• _PROBLEM STATEMENT_:
Repeat the data exactly, please.

• _DATA PROVIDED_:

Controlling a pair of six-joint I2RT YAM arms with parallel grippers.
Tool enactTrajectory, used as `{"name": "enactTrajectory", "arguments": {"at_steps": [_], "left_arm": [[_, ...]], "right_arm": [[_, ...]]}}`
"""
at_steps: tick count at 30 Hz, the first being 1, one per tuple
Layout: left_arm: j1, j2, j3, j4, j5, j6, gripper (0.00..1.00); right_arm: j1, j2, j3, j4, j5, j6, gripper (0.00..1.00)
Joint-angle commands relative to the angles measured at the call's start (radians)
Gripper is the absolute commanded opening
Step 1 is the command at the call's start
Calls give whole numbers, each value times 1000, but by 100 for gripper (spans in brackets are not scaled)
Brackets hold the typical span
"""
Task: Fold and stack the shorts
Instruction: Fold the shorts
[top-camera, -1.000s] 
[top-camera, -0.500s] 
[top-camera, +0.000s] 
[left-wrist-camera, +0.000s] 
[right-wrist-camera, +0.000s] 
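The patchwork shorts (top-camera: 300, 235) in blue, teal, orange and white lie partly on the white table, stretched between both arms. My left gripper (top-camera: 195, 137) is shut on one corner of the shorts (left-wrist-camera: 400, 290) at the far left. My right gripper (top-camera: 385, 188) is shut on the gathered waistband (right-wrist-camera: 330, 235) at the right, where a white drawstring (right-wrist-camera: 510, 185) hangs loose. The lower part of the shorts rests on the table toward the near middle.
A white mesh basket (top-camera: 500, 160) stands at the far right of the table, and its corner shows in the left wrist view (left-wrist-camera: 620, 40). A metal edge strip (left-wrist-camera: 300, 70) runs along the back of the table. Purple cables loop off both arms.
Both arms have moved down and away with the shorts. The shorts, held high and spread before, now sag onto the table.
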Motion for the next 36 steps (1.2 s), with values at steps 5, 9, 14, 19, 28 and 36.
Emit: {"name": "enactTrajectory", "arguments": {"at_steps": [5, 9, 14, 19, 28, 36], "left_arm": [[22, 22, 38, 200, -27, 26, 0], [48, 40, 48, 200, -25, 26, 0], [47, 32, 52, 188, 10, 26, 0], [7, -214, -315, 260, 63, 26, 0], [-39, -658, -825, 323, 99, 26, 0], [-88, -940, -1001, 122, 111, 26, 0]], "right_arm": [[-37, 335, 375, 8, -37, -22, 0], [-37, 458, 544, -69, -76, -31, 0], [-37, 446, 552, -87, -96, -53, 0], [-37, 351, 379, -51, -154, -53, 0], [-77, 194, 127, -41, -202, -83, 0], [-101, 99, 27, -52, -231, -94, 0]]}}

• _RESPONSE AREA_:
Controlling a pair of six-joint I2RT YAM arms with parallel grippers.
Tool enactTrajectory, used as `{"name": "enactTrajectory", "arguments": {"at_steps": [_], "left_arm": [[_, ...]], "right_arm": [[_, ...]]}}`
"""
at_steps: tick count at 30 Hz, the first being 1, one per tuple
Layout: left_arm: j1, j2, j3, j4, j5, j6, gripper (0.00..1.00); right_arm: j1, j2, j3, j4, j5, j6, gripper (0.00..1.00)
Joint-angle commands relative to the angles measured at the call's start (radians)
Gripper is the absolute commanded opening
Step 1 is the command at the call's start
Calls give whole numbers, each value times 1000, but by 100 for gripper (spans in brackets are not scaled)
Brackets hold the typical span
"""
Task: Fold and stack the shorts
Instruction: Fold the shorts
[top-camera, -1.000s] 
[top-camera, -0.500s] 
[top-camera, +0.000s] 
[left-wrist-camera, +0.000s] 
[right-wrist-camera, +0.000s] 
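The patchwork shorts (top-camera: 300, 235) in blue, teal, orange and white lie partly on the white table, stretched between both arms. My left gripper (top-camera: 195, 137) is shut on one corner of the shorts (left-wrist-camera: 400, 290) at the far left. My right gripper (top-camera: 385, 188) is shut on the gathered waistband (right-wrist-camera: 330, 235) at the right, where a white drawstring (right-wrist-camera: 510, 185) hangs loose. The lower part of the shorts rests on the table toward the near middle.
A white mesh basket (top-camera: 500, 160) stands at the far right of the table, and its corner shows in the left wrist view (left-wrist-camera: 620, 40). A metal edge strip (left-wrist-camera: 300, 70) runs along the back of the table. Purple cables loop off both arms.
Both arms have moved down and away with the shorts. The shorts, held high and spread before, now sag onto the table.
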Motion for the next 36 steps (1.2 s), with values at steps 5, 9, 14, 19, 28 and 36.
Emit: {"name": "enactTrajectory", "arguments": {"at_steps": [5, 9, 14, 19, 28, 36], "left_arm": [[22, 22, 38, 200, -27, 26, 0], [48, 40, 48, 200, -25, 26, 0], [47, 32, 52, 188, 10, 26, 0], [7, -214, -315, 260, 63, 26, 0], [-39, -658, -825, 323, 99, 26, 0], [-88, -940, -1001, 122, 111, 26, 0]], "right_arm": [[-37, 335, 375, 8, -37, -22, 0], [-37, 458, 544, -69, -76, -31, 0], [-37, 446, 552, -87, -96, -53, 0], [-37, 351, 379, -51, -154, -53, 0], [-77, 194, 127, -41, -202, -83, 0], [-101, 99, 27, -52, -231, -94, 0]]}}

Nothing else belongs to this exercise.